▶ [Aim of the task] Would you write out all of the data exactly as it appears below?

▶ [Provided data]
▼▼▼

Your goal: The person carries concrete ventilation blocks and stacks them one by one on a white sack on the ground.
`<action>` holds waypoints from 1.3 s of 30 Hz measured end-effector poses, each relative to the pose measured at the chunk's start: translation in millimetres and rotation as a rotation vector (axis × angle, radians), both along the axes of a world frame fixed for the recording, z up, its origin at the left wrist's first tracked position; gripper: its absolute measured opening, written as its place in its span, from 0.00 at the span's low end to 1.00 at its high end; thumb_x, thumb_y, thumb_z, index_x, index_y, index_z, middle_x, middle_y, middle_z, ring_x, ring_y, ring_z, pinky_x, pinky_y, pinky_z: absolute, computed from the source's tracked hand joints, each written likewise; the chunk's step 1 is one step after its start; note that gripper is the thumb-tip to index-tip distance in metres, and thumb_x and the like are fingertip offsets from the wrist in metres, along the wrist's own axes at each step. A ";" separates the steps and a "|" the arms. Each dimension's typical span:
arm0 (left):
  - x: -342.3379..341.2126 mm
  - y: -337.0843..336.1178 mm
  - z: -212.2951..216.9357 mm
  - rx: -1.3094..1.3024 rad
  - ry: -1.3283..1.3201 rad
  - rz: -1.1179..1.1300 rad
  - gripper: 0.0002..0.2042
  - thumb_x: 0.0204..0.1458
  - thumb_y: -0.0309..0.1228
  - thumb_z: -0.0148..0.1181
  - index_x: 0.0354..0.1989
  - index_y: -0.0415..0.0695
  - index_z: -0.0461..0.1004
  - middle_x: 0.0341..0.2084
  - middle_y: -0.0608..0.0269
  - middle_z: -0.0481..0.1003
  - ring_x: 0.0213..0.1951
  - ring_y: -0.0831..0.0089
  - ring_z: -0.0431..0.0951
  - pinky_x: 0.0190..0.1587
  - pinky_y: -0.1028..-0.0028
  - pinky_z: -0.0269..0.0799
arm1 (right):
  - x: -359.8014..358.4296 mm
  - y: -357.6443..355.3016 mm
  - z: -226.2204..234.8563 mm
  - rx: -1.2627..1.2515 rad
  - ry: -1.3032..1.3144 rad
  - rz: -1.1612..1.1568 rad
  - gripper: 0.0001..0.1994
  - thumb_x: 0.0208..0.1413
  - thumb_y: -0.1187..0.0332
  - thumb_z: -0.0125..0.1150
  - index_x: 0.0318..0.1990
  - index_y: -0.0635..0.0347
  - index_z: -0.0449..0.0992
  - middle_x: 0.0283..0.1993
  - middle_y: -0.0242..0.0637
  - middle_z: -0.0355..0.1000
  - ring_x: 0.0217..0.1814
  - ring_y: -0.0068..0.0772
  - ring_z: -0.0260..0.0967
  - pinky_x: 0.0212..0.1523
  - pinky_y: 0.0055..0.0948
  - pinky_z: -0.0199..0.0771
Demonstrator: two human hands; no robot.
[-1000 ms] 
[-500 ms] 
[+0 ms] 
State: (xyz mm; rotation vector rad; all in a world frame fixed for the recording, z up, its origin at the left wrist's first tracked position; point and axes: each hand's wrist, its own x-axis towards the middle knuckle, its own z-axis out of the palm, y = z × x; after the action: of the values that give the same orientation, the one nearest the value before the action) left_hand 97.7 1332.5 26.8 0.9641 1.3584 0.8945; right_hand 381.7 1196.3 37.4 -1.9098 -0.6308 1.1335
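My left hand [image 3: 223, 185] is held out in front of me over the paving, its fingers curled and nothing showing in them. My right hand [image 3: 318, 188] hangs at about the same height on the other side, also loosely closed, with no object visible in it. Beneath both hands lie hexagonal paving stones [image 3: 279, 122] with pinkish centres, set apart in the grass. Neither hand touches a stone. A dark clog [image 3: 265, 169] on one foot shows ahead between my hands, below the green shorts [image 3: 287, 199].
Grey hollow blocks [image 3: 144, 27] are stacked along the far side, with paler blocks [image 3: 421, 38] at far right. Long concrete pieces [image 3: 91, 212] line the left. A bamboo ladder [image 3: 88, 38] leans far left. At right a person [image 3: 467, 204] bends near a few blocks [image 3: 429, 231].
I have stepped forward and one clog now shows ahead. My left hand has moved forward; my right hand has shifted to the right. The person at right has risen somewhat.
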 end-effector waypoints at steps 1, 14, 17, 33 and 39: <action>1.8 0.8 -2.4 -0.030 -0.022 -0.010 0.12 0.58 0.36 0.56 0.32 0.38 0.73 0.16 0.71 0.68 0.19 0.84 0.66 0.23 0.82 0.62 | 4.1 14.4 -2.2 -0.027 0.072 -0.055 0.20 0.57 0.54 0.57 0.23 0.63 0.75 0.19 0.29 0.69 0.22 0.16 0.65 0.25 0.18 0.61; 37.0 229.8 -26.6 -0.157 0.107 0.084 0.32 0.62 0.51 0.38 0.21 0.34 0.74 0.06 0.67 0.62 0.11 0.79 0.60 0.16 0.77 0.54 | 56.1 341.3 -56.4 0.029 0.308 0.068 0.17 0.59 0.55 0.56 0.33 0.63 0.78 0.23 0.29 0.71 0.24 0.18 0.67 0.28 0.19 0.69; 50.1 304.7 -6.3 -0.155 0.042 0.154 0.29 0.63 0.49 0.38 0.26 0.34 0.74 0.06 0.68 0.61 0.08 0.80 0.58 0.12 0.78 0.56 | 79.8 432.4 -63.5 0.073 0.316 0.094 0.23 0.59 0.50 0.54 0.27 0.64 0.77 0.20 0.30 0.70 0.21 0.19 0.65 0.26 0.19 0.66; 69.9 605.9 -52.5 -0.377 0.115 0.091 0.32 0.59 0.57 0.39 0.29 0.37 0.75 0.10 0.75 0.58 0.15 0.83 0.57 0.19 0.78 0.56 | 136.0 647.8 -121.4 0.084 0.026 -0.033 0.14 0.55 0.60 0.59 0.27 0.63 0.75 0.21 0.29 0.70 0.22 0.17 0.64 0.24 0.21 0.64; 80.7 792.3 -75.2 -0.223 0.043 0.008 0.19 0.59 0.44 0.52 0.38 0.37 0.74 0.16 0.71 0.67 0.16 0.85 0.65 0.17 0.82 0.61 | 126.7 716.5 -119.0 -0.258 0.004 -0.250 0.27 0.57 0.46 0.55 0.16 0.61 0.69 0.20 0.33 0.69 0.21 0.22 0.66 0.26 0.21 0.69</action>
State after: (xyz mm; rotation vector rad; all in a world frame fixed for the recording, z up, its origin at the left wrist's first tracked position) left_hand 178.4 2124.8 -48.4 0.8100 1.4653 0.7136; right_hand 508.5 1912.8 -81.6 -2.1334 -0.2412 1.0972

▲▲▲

▶ [Response area]
Your goal: The person carries concrete ventilation blocks and stacks them one by one on a white sack on the ground.
`<action>` holds waypoints from 1.3 s of 30 Hz measured end-effector poses, each relative to the pose measured at the chunk's start: translation in millimetres and rotation as a rotation vector (axis × angle, radians), both along the axes of a world frame fixed for the recording, z up, its origin at the left wrist's first tracked position; gripper: its absolute measured opening, written as its place in its span, from 0.00 at the span's low end to 1.00 at its high end; thumb_x, thumb_y, thumb_z, index_x, index_y, index_z, middle_x, middle_y, middle_z, ring_x, ring_y, ring_z, pinky_x, pinky_y, pinky_z: absolute, computed from the source's tracked hand joints, each written likewise; the chunk's step 1 is one step after its start; note that gripper is the thumb-tip to index-tip distance in metres, and thumb_x and the like are fingertip offsets from the wrist in metres, along the wrist's own axes at each step. A ";" separates the steps and a "|" the arms. Each dimension's typical span:
arm0 (left):
  - x: -342.3379..341.2126 mm
  - y: -337.0843..336.1178 mm
  - z: -212.2951..216.9357 mm
  - rx: -1.3094..1.3024 rad
  - ry: -1.3283..1.3201 rad
  - rz: -1.1179..1.1300 rad
  - gripper: 0.0002..0.2042
  - thumb_x: 0.0204..0.1458
  - thumb_y: -0.0309..0.1228
  - thumb_z: -0.0148..0.1181
  - index_x: 0.0354..0.1989
  - index_y: -0.0415..0.0695
  - index_z: -0.0461..0.1004
  - middle_x: 0.0341..0.2084
  - middle_y: -0.0608..0.0269
  - middle_z: -0.0481..0.1003
  - ring_x: 0.0213..0.1951
  - ring_y: -0.0831..0.0089
  - ring_z: -0.0431..0.0951
  - pinky_x: 0.0190..0.1587
  - pinky_y: -0.1028..-0.0028
  - pinky_z: -0.0269..0.0799
arm1 (right):
  - x: -359.8014..358.4296 mm
  - y: -357.6443..355.3016 mm
  - z: -226.2204..234.8563 mm
  - rx: -1.2627..1.2515 rad
  - ry: -1.3032..1.3144 rad
  - rz: -1.1612..1.1568 rad
  - gripper: 0.0001..0.1994
  - thumb_x: 0.0208..0.1413
  - thumb_y: -0.1187..0.0332
  - thumb_z: -0.0125..0.1150
  - index_x: 0.0318..0.1990
  - index_y: -0.0635..0.0347
  - index_z: -0.0449..0.0992
  - middle_x: 0.0283..0.1993
  - middle_y: -0.0242..0.0637
  - middle_z: -0.0355..0.1000
  - ring_x: 0.0217..0.1814
  - ring_y: -0.0068..0.0772
  - ring_z: -0.0260..0.0967
  - pinky_x: 0.0212..0.1523
  - pinky_y: 0.0055..0.0948
  - pinky_z: -0.0199..0.0771
Demonstrator: two human hands; no robot.
[-1000 ms] 
[-500 ms] 
[+0 ms] 
State: (xyz mm; rotation vector rad; all in a world frame fixed for the recording, z up, its origin at the left wrist's first tracked position; point and axes: each hand's wrist, its own x-axis towards the middle knuckle, its own z-axis out of the palm, y = z × x; after the action: of the values that give the same orientation, the one nearest the value before the action) left_hand 97.7 1332.5 26.8 0.9641 1.3584 0.8945; right_hand 381.7 1196.3 37.4 -1.9098 -0.6308 1.1335
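My left hand [image 3: 223, 185] is held out in front of me over the paving, its fingers curled and nothing showing in them. My right hand [image 3: 318, 188] hangs at about the same height on the other side, also loosely closed, with no object visible in it. Beneath both hands lie hexagonal paving stones [image 3: 279, 122] with pinkish centres, set apart in the grass. Neither hand touches a stone. A dark clog [image 3: 265, 169] on one foot shows ahead between my hands, below the green shorts [image 3: 287, 199].
Grey hollow blocks [image 3: 144, 27] are stacked along the far side, with paler blocks [image 3: 421, 38] at far right. Long concrete pieces [image 3: 91, 212] line the left. A bamboo ladder [image 3: 88, 38] leans far left. At right a person [image 3: 467, 204] bends near a few blocks [image 3: 429, 231].
I have stepped forward and one clog now shows ahead. My left hand has moved forward; my right hand has shifted to the right. The person at right has risen somewhat.
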 end-effector waypoints at steps 1, 14, 17, 33 and 39: <action>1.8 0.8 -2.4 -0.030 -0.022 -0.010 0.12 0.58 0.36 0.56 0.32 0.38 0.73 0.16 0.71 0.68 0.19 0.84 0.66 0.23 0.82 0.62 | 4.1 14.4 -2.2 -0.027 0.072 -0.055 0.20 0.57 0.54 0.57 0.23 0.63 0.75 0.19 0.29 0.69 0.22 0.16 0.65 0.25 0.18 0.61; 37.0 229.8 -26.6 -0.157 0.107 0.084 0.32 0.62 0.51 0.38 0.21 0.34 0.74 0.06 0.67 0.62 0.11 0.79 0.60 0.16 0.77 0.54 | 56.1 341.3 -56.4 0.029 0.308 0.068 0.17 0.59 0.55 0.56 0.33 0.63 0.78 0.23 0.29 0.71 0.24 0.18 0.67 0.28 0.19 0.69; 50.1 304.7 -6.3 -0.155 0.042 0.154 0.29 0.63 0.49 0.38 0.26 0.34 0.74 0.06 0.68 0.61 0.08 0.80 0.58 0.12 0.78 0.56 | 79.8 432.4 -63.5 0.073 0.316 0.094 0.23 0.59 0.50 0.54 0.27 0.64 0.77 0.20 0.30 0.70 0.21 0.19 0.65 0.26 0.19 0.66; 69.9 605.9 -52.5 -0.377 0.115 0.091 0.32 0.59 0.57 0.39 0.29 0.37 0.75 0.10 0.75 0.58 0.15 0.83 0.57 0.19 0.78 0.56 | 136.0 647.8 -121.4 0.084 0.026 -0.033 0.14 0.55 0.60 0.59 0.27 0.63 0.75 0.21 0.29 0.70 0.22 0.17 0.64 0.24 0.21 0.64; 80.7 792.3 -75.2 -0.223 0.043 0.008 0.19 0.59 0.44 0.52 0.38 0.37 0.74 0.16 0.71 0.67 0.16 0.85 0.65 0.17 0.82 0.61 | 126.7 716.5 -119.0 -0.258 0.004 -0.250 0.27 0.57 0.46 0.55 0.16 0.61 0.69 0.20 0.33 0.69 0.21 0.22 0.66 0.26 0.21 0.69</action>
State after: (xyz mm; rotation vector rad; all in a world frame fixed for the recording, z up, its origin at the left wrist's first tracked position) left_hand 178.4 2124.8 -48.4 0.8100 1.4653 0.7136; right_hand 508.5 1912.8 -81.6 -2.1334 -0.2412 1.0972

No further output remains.